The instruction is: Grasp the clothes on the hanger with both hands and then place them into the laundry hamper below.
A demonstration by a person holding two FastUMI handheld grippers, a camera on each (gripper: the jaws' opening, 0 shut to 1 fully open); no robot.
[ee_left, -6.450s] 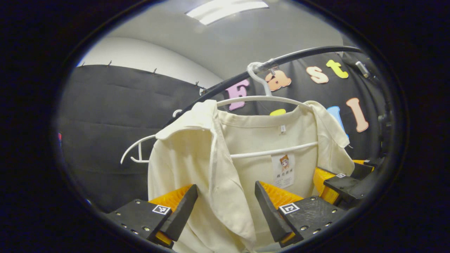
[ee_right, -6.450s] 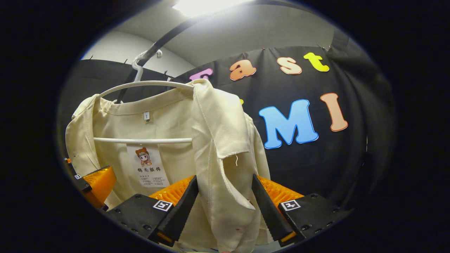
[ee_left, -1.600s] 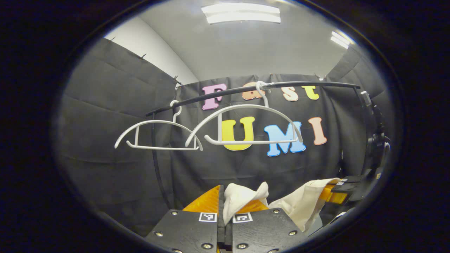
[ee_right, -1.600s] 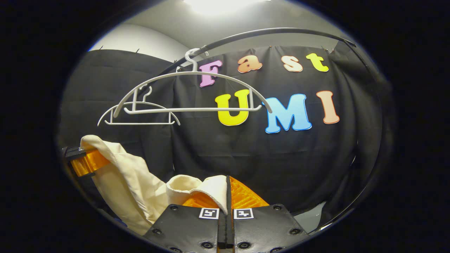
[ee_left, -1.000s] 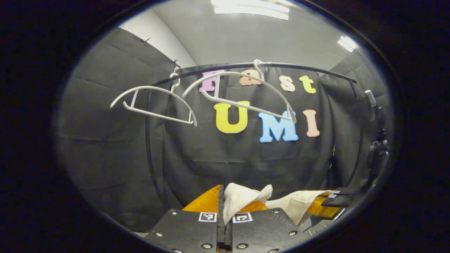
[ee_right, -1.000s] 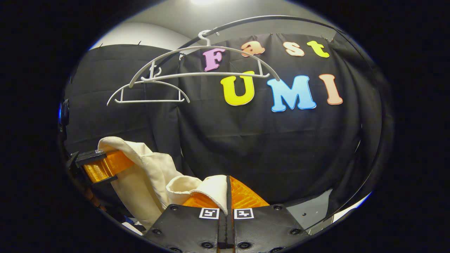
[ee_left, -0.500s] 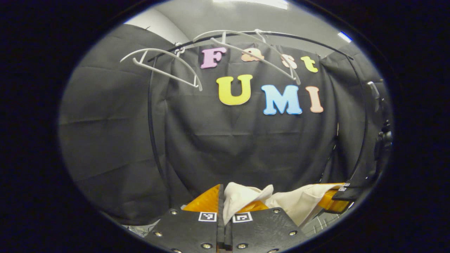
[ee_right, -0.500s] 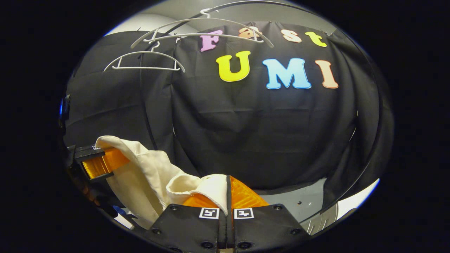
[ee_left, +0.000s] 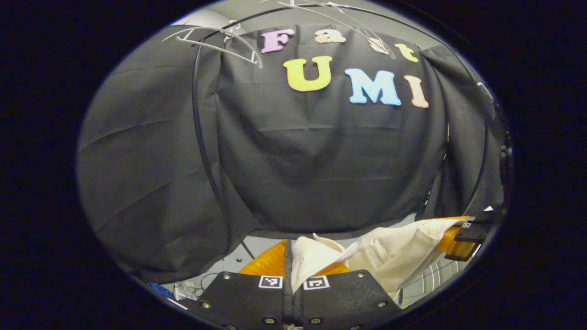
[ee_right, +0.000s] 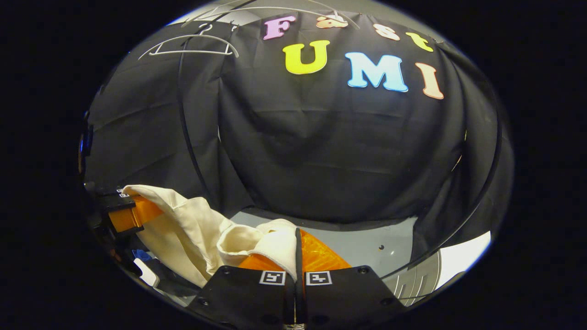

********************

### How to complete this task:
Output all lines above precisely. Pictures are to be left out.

### Your solution:
The instruction is: Grasp the clothes on the hanger with both hands and then place them into the laundry hamper below.
A demonstration by a person holding two FastUMI handheld grippers, a camera on each (gripper: the jaws' opening, 0 shut to 1 fully open); no robot.
[ee_left, -6.450s] 
[ee_right, -6.450s] 
[ee_left, -1.600s] 
[ee_right, -1.600s] 
[ee_left, -1.000s] 
[ee_right, -1.000s] 
[ee_left, -0.500s] 
[ee_right, -0.500s] 
[ee_left, +0.000s] 
[ee_right, +0.000s] 

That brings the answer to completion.